▸ **Required action**: In the data below, work out how many lines include the string "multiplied". Only the number should be given.

▸ **Source material**:
☆ ☆ ☆ ☆ ☆ ☆ ☆

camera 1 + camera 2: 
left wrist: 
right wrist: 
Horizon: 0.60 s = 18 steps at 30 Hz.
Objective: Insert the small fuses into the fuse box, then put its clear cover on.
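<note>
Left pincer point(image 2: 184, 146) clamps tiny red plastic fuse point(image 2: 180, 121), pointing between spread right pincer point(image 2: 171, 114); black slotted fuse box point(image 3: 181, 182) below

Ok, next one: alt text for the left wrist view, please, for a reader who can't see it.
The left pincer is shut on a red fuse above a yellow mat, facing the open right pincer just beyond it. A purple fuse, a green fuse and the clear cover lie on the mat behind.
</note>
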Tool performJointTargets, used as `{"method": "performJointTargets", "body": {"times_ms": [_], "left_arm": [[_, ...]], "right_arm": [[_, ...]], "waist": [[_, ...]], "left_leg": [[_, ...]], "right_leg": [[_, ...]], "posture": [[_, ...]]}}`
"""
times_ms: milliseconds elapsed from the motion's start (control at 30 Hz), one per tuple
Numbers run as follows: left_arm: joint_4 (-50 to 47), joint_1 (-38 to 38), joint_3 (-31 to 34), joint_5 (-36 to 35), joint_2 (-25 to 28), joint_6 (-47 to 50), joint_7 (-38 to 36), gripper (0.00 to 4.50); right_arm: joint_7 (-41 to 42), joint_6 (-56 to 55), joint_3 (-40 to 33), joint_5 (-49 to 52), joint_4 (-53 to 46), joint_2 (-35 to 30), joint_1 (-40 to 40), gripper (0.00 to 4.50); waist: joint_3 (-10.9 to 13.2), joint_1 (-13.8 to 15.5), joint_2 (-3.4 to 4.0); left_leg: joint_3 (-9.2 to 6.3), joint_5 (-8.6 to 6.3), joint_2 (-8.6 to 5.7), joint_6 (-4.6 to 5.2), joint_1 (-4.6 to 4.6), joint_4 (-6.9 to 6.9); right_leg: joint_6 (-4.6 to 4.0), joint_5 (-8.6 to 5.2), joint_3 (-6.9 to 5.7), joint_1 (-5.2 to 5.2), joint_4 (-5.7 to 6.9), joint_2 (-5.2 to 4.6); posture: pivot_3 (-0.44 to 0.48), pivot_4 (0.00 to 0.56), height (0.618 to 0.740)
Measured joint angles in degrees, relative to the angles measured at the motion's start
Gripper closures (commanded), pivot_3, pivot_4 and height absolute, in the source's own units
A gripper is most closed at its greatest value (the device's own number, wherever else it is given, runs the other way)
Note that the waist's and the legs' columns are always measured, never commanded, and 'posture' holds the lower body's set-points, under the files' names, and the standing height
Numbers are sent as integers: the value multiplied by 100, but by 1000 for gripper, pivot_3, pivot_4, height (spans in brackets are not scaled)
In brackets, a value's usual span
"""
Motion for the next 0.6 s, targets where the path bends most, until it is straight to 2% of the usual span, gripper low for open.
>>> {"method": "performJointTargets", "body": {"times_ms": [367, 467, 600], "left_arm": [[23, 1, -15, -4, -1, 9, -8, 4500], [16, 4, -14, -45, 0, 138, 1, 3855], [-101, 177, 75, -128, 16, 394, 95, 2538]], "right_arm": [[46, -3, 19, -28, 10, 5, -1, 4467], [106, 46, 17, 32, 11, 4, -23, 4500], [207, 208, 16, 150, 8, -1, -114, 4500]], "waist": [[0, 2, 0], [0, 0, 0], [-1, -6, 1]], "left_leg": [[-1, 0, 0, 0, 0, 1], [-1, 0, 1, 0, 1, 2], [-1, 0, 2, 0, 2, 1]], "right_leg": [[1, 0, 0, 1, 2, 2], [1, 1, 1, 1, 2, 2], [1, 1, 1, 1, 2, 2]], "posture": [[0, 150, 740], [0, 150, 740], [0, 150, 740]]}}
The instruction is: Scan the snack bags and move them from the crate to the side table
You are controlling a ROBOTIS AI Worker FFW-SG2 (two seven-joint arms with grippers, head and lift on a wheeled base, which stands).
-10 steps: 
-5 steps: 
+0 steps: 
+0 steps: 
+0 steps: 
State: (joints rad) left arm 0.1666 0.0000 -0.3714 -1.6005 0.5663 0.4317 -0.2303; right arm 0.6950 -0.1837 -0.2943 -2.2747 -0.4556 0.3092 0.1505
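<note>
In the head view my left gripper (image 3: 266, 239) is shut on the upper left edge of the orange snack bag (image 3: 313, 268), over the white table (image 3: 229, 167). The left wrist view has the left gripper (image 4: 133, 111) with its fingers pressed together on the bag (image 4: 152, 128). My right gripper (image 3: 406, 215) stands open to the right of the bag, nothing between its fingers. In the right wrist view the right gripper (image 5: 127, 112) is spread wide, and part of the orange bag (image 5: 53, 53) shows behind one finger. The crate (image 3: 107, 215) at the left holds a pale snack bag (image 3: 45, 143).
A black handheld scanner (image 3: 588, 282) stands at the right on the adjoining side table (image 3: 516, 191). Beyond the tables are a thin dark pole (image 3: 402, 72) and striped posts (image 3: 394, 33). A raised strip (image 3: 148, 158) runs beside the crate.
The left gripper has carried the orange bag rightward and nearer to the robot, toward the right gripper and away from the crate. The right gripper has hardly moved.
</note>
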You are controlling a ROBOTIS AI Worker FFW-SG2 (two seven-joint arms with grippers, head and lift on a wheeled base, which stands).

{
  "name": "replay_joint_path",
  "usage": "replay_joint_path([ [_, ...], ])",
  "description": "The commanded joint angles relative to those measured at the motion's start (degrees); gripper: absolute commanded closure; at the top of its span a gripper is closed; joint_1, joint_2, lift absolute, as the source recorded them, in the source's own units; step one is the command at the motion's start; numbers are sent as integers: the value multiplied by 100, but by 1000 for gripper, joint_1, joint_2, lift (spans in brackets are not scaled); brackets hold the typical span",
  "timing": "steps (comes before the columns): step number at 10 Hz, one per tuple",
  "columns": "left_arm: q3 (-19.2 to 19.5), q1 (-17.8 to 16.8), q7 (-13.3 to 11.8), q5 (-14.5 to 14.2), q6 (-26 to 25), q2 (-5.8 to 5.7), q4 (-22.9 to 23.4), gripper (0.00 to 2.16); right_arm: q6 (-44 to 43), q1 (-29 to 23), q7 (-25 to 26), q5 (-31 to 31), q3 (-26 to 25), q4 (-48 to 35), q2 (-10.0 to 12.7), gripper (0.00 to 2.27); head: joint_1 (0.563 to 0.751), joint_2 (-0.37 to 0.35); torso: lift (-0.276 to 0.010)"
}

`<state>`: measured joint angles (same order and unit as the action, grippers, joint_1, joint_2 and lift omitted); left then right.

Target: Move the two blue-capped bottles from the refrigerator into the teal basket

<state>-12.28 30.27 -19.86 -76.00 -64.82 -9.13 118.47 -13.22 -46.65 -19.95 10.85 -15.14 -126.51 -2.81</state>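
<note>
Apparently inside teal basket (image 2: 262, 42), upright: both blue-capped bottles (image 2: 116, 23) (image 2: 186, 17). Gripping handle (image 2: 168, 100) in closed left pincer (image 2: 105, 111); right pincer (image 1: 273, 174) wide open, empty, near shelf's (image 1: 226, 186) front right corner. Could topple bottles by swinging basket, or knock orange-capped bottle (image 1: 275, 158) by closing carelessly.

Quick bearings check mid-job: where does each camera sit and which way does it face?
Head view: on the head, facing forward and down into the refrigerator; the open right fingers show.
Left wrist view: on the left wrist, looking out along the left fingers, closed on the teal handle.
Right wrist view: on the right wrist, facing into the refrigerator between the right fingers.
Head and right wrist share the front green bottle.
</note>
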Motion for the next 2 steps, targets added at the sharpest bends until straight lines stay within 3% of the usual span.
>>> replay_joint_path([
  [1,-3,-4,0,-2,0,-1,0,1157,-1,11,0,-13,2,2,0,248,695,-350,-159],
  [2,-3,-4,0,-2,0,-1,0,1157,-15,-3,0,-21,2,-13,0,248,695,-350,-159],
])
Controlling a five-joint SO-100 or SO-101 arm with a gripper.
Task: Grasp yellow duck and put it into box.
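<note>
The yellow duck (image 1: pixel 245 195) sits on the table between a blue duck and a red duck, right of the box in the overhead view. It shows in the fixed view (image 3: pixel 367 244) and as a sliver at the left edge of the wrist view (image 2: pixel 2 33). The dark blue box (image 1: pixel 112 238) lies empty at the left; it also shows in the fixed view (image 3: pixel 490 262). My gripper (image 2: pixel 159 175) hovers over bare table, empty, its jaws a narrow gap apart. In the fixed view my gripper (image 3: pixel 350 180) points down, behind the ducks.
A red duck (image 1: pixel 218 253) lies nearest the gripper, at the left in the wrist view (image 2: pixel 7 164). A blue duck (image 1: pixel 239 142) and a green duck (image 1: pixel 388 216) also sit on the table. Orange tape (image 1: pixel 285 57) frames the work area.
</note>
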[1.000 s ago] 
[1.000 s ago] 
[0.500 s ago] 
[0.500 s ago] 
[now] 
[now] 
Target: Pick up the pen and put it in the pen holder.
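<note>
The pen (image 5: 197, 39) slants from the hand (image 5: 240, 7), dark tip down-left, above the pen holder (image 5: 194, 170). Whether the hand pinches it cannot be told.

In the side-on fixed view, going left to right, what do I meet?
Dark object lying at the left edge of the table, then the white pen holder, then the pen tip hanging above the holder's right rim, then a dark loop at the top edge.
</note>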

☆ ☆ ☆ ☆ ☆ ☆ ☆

▸ **Solution to this exercise**: 2